How to complete this task
Output the first line of the listing and each line after it, up to and including the line that contains "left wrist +", exactly as written, minus the pictures.

Input data
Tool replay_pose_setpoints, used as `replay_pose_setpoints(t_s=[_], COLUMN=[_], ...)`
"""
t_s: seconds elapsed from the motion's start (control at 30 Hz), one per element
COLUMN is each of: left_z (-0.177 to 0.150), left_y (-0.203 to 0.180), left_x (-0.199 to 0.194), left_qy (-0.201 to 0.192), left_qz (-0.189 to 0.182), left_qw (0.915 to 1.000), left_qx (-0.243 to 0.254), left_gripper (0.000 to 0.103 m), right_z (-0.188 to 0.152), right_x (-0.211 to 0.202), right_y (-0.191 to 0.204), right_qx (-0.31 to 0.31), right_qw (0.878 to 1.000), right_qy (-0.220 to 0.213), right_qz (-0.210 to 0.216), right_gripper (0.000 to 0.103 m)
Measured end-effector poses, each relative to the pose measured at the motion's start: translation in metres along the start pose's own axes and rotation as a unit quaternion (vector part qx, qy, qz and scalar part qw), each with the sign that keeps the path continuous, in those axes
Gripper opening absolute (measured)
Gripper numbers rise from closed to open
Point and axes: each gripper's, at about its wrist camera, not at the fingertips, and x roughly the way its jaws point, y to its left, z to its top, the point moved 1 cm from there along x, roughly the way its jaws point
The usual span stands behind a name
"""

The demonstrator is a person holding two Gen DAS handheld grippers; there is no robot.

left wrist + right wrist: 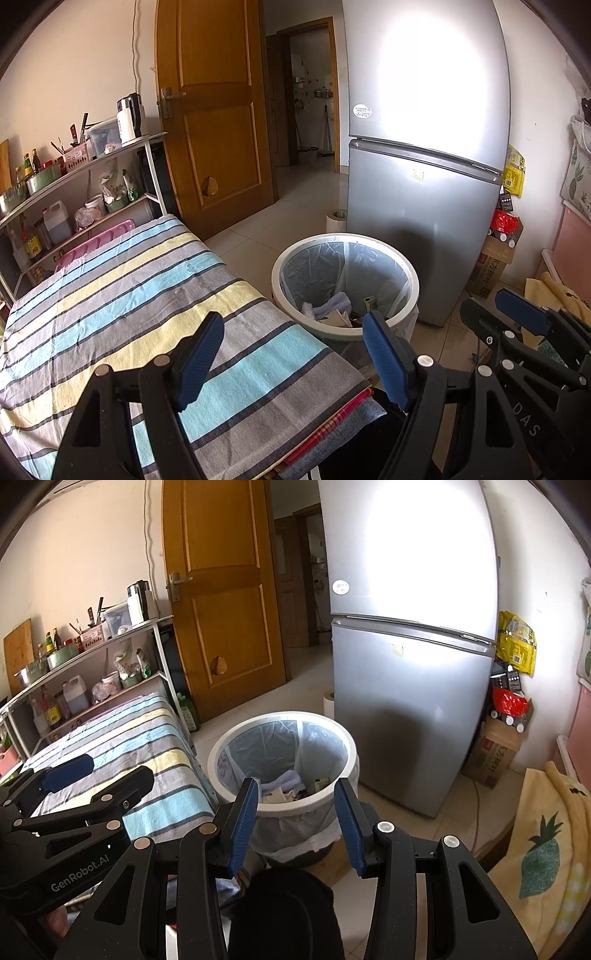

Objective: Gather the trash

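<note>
A white round trash bin [347,237] [284,715] with a clear liner bag stands on the floor between the table and the fridge. Crumpled paper and tissue trash [332,308] [284,785] lie at its bottom. My left gripper [295,354] hovers over the corner of the striped tablecloth [147,295] next to the bin, its jaws open and empty. My right gripper [295,823] hangs in front of the bin's near rim, open with nothing between its blue pads. Each gripper shows at the edge of the other's view: the right gripper [517,314] and the left gripper [70,771].
A silver fridge [424,184] [406,672] stands right behind the bin. A wooden door [214,110] is open at the back. A shelf rack [74,184] with bottles and pots lines the left wall. A cardboard box [495,753] and a pineapple cushion [543,856] lie at right.
</note>
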Motion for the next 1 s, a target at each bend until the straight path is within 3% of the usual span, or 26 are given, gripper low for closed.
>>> replay_pose_setpoints(t_s=[1.0], left_z=[-0.0012], left_y=[0.0014], left_x=[-0.0005], left_qy=[0.0], left_qz=[-0.001], left_qw=[1.0], left_qx=[-0.001], left_gripper=[0.079], right_z=[-0.0004], right_x=[-0.0005], right_y=[0.0012], right_qx=[-0.001], right_qw=[1.0], right_qy=[0.001], right_qz=[0.004], right_gripper=[0.044])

Exercise solution
Tool replay_pose_setpoints, used as `replay_pose_setpoints(t_s=[_], COLUMN=[_], ...)`
"""
t_s: seconds elapsed from the motion's start (control at 30 Hz), one per element
COLUMN is each of: left_z (-0.177 to 0.150), left_y (-0.203 to 0.180), left_x (-0.199 to 0.194), left_qy (-0.201 to 0.192), left_qz (-0.189 to 0.182), left_qw (0.915 to 1.000), left_qx (-0.243 to 0.254), left_gripper (0.000 to 0.103 m), right_z (-0.188 to 0.152), right_x (-0.211 to 0.202), right_y (-0.191 to 0.204), right_qx (-0.31 to 0.31), right_qw (0.878 to 1.000), right_qy (-0.220 to 0.213), right_qz (-0.210 to 0.216), right_gripper (0.000 to 0.103 m)
Measured end-effector poses, each relative to the pose measured at the motion's start: translation in metres along the start pose's own axes and rotation as a unit quaternion (vector part qx, qy, qz and scalar part qw), each with the sign that keeps the path continuous, in those axes
Gripper opening absolute (measured)
Gripper numbers rise from closed to open
Point and axes: each gripper's, at about its wrist camera, not at the fingertips, and x roughly the way its jaws point, y to its left, z to its top, the point moved 1 cm from there along x, roughly the way its jaws point
The usual span stands behind a name
"""

The demonstrator is a person holding two Gen DAS handheld grippers; there is no robot.

left wrist + right wrist: 

This output contains the full answer.